Leverkusen muss bereits am Mittwochabend beim Hamburger SV zum Bundesliga-Nachholspiel antreten. Quansah betonte die Dringlichkeit einer Leistungssteigerung: „Es ist nicht das Ende der Welt, das müssen wir bedenken, denn es kommen noch viele Spiele und wichtige Monate. Wir müssen jetzt Spiele gewinnen. Es gibt keine Ausreden mehr.
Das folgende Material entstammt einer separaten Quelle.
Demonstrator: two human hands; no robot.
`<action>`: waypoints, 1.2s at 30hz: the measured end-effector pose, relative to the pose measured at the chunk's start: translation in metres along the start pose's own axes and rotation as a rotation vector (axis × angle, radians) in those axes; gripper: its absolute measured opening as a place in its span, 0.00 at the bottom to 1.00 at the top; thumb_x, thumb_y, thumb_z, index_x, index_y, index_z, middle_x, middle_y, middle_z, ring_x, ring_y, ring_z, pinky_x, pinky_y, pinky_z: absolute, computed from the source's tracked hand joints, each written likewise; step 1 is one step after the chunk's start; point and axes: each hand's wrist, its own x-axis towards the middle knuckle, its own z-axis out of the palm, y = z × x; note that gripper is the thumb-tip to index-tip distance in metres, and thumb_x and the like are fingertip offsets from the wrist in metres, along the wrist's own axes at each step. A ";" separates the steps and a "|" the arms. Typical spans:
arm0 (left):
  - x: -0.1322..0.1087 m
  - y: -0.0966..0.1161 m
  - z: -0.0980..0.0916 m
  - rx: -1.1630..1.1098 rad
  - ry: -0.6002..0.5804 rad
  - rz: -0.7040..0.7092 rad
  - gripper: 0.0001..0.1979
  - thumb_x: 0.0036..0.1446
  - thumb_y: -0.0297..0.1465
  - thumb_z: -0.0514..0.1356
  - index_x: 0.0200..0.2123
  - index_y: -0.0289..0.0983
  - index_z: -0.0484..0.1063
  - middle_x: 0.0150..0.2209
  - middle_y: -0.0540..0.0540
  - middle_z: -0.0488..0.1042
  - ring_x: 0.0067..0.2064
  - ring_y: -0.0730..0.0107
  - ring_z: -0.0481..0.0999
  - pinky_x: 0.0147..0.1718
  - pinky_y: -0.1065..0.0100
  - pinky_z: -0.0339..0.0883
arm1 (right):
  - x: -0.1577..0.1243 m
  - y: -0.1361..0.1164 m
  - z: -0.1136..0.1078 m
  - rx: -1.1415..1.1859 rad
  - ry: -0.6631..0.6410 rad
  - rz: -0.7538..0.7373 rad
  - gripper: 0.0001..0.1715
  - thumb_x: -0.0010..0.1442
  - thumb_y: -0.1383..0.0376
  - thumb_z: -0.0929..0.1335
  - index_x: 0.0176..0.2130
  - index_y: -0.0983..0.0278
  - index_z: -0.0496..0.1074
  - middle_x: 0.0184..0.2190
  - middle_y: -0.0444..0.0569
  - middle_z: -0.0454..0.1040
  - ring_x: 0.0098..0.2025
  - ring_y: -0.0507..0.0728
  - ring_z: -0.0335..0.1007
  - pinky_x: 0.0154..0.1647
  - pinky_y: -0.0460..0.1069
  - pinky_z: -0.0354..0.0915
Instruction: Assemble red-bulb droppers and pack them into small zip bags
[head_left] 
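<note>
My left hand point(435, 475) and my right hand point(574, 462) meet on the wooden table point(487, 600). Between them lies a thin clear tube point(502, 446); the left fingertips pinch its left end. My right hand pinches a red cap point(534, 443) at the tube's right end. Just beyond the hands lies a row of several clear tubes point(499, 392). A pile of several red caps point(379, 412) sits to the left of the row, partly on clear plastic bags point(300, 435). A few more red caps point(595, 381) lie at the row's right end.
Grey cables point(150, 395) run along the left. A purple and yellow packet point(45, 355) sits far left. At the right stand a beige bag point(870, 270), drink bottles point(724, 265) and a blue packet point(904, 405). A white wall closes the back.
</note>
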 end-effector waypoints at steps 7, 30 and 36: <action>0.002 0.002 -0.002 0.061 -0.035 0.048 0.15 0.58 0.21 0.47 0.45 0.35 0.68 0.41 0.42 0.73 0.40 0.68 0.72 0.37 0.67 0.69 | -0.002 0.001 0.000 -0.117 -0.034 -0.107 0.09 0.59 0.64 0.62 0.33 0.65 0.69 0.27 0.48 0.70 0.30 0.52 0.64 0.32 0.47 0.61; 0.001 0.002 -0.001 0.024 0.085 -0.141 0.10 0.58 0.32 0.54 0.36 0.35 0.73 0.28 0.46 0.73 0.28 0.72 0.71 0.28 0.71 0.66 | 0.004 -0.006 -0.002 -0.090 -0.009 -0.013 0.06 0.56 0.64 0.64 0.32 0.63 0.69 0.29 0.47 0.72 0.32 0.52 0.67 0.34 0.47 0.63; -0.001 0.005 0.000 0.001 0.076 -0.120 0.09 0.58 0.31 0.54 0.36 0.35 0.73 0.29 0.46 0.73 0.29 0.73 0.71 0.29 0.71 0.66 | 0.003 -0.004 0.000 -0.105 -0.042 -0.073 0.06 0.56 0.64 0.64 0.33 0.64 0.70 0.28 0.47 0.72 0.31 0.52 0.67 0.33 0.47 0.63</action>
Es geht darum, dass wir uns für die Champions League qualifizieren.“

Der Verteidiger, der gegen Mainz mit 35,08 km/h als schnellster Spieler auf dem Platz gemessen wurde, zeigte sich trotz der aktuellen Schwierigkeiten zuversichtlich: „In der Liga liefen einige Spiele gut, aber das war definitiv keins davon.“

Druck als zusätzliche Motivation

Nach nur einem Punkt aus den letzten beiden Bundesliga-Spielen wächst der Druck auf die Werkself. Quansah sieht dies jedoch nicht als Problem, sondern als Chance: „Wir haben schon einige Male Druck verspürt und angenommen. Wir sind jung und können furchtlos sein. Wir sollten mit Selbstvertrauen hinausgehen und wissen, dass wir den Gegner schlagen und übertrumpfen können. Wenn wir das nicht schaffen, ist es unmöglich, in dieser Liga Punkte zu sammeln.“

Die ungewöhnlich offene Kritik eines Spielers im eigenen Klub-TV zeigt, wie ernst die Situation bei Bayer Leverkusen mittlerweile eingeschätzt wird. Während Quansah mit seinem Tor und seiner Laufleistung (BILD-Note 2) persönlich überzeugte, machte er deutlich, dass individuelle Klasse allein nicht ausreicht, wenn das Team als Ganzes nicht funktioniert.